En cette période d’élections législatives anticipées, le sujet brûlant de l’immigration s’impose à nouveau dans le débat public. Le Rassemblement national (RN) de Jordan Bardella promet monts et merveilles en la matière, agitant le chiffon rouge des économies massives que permettrait une sévère réduction des droits des immigrés. Mais une récente étude de l’Institut Montaigne vient jeter un sérieux doute sur ces projections enthousiastes.
Le mirage des milliards d’euros d’économies
Lors des législatives de 2022, Marine Le Pen avait déjà brandi des chiffres impressionnants. Son programme de réduction des droits des immigrés devait rapporter pas moins de 16 milliards d’euros par an aux caisses de l’État. Une manne providentielle en période de disette budgétaire. Son successeur à la tête du parti, Jordan Bardella, reprend aujourd’hui les mêmes recettes:
- Réserver les allocations familiales aux Français
- Conditionner le RSA et les autres prestations sociales non-contributives à 5 ans de travail en France
- Remplacer l’Aide Médicale d’État (AME) par une simple “aide médicale vitale”

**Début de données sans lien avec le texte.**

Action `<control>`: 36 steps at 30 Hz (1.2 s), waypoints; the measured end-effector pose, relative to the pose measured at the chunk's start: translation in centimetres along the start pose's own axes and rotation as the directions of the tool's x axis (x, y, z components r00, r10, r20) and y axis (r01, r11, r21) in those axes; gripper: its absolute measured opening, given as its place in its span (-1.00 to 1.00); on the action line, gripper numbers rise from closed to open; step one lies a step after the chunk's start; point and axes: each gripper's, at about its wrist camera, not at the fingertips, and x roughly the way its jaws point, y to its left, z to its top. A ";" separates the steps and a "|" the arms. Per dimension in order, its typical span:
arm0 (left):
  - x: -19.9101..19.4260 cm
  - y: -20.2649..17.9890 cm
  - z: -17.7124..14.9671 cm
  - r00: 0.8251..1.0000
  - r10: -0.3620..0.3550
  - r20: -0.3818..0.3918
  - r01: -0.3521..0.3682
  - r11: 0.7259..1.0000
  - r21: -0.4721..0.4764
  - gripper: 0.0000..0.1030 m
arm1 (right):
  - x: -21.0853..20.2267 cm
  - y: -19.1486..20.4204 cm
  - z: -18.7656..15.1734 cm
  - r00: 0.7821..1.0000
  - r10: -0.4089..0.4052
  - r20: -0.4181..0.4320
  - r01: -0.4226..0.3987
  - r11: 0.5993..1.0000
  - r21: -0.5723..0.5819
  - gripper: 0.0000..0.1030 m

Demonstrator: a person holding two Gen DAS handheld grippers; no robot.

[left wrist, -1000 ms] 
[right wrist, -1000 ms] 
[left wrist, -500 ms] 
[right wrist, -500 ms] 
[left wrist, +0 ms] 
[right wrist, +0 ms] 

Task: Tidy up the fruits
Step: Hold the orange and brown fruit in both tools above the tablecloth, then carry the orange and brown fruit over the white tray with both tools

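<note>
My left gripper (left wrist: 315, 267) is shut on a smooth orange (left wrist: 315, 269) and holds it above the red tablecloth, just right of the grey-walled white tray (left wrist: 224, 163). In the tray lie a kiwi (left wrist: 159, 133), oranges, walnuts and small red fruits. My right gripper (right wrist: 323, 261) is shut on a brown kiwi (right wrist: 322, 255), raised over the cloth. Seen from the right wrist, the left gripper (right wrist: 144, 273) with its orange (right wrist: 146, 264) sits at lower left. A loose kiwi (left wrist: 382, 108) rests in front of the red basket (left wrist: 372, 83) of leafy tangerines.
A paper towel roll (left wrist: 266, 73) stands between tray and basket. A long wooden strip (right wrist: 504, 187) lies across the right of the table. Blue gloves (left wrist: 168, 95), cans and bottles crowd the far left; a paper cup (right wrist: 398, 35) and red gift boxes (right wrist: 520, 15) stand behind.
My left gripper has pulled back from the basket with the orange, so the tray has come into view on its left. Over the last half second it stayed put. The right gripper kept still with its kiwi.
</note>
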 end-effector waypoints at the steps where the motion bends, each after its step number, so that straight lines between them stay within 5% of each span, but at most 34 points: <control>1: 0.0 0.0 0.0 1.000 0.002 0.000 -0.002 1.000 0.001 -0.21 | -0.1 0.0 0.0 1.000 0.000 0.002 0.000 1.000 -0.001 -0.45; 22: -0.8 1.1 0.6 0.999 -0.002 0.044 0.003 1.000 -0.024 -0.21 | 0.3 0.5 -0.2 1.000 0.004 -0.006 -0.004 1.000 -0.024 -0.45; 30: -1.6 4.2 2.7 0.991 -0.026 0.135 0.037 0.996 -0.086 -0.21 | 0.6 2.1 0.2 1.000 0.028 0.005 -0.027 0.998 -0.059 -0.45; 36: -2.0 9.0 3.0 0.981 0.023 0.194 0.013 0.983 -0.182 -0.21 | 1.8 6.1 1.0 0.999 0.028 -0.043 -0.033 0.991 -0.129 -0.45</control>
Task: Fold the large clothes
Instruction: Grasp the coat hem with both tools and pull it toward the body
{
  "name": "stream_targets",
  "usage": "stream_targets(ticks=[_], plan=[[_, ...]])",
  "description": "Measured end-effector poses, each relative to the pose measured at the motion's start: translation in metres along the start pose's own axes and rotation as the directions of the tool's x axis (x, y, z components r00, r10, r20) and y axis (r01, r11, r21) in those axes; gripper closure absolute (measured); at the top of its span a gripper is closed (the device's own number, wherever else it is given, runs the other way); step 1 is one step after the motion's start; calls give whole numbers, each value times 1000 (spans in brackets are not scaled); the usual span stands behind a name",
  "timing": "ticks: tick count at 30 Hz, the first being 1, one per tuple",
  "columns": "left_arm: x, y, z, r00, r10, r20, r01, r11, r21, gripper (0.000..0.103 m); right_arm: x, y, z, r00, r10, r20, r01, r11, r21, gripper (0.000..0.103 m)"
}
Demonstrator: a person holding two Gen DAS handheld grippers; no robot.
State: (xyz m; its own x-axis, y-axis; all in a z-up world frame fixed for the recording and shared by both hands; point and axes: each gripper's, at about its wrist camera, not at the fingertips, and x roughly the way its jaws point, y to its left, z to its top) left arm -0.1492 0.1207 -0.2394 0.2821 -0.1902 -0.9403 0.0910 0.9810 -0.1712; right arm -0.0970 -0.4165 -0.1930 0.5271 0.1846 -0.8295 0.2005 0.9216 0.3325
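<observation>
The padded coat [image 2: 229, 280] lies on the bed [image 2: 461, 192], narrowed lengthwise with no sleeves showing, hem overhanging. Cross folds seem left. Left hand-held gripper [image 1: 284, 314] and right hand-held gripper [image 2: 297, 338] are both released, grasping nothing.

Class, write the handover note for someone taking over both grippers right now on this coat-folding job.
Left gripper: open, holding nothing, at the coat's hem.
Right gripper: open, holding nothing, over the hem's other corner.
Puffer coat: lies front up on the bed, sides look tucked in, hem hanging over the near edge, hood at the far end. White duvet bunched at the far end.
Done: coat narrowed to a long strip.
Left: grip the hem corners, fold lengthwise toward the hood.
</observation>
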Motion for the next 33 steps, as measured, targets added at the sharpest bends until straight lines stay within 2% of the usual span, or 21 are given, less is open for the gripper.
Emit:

Pourtant, selon les calculs de l’Institut Montaigne, le gain serait bien moindre qu’espéré. Ce think tank libéral a passé au crible les principales mesures du RN. Verdict sans appel: leur application rapporterait beaucoup moins que promis, sans parler de leur caractère difficilement applicable. Morceaux choisis.
Allocations familiales: 2 milliards d’économies surestimées
Réserver les allocations familiales aux seuls Français permettrait d’économiser 2,3 milliards d’euros par an selon le RN. Sauf que l’Institut Montaigne évalue plutôt le gain à 300 millions d’euros, soit 7 fois moins. La raison? Une large partie des familles immigrées deviendraient éligibles aux minima sociaux, annulant une bonne partie des économies.
AME: des économies contrebalancées par des coûts cachés
Autre mesure phare, la quasi suppression de l’AME qui finance les soins des étrangers en situation irrégulière. Le RN chiffre les économies potentielles à 1 milliard d’euros. Problème, restreindre l’accès aux soins coûterait aussi cher à l’État, voire plus, en termes de dégradation de la santé publique. Les soins urgents, bien plus onéreux, exploseraient.
RSA: une mesure difficilement applicable
Conditionner le RSA à 5 ans de travail poserait un casse-tête juridique. Aujourd’hui, tout résident légal peut y prétendre s’il remplit les critères. Y toucher pour les seuls étrangers créerait une discrimination sur la nationalité, contraire aux traités européens. Le risque de censure serait élevé.
Les mesures du RN sur l’immigration se heurtent à des obstacles juridiques, économiques et sanitaires qui réduisent fortement les économies espérées.
L’Institut Montaigne
En définitive, les promesses d’économies massives sur le dos des immigrés semblent bien optimistes. Non seulement leur chiffrage apparaît exagéré, mais leur mise en œuvre se heurterait à de nombreux écueils juridiques et pratiques. Le mirage des milliards se dissipe à l’épreuve des faits. Un constat qui invite à prendre avec prudence les annonces du RN en la matière, au-delà de l’effet d’affichage.